Monday, November 24, 2014

The Case for the Way of the Warrior




Another New Zealand film hits the movie screens, this time in a very local language.

The Dead Lands is a feature where the dialogue is entirely in Maori, featuring a cast of well built Maori thesping talent and a strange 1980s sound track that at first had me thinking that a helicopter was going to fly into shot.

It’s a strange mix of elements that, while all quite slick and well done, don’t really mesh together.  The tale is one that is common enough: young chieftain’s son Hongi (James Rolleston) sees his family slaughtered before him and goes in search of revenge on Wirepa (Te Kohe Tuhaka) and his band of warriors from a neighbouring tribe.  He enlists the aid of the mythical killing machine "Warrior" (Lawrence Makoare) to help him in his quest, the two bonding as they inflict carnage.

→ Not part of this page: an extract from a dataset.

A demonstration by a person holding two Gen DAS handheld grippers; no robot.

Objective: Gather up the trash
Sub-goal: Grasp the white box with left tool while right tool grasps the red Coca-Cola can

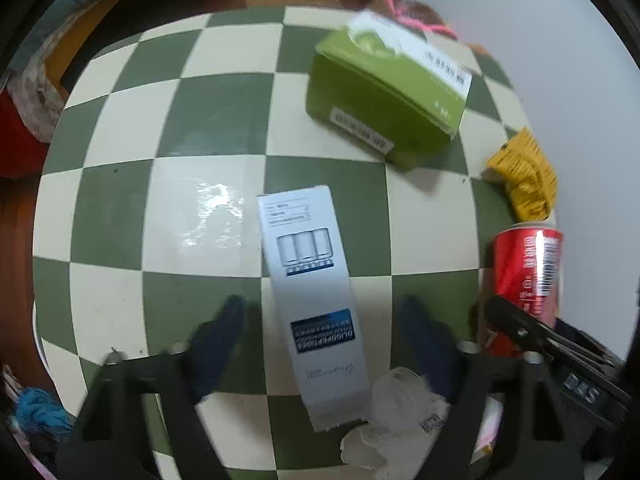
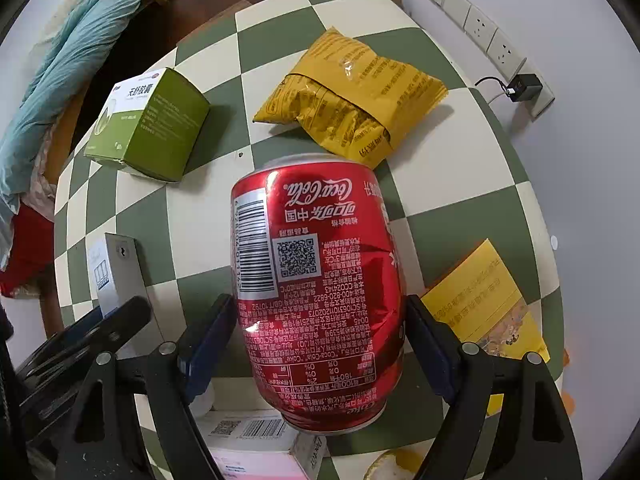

All that seems straight forward enough, and it is fairly well done.  The violence is not gory but physical with liberal use of sound effects, and the talking is slow and quasi-profound and mystical. 

Inserted into this are the odd aside to the land of dreams where Hongi’s kuia (played by a fairly unconvincingly aged Rena Owen) provides cryptic and not so cryptic advice as to the path Hongi should follow, and once or twice there is a witchery scene that wouldn’t have seemed out of place with a soundtrack by Clannad as part of an episode of Robin of Sherwood.

So the story progresses well, jumping about jarringly every so often when it does try and be a bit more arty, until it gets to the final showdown and then things suddenly… stop.  Personally, I couldn’t quite figure out what really happened in the end – I won’t go into detail to avoid spoilers but I got the impression that Hongi was meant to “win” though in reality I don’t quite think he did, or if he did, it was for reasons that were unclear and quite possibly were not going to last.



As Hongi, James Rolleston is very pretty, long eye lashes and serious face aiming for sadness and anger and achieving it in a vengeful teenaged kind of way.  The other cast members (including some of the women) are a lot rougher and more muscular, though some seem like they have stepped out of a Les Mills pump class rather than a neighbouring pa. 

Overall, the film kept me entertained throughout.  I had thought in my head that it would be a Maori Apocalypto, and it kind of was, in a less graphic and less coherent way.  Still, it was a good film, even if it probably was the weakest of the New Zealand films I have seen this year.

Verdict: The Dead Lands brings the Maori language to the big screen in a movie that you would find almost everywhere else.  The steps into Maori mysticism don’t always work, but it is hard to get a basic revenge story too wrong, and the cast make good work of the straight forward material.  7 tapu places out of 10.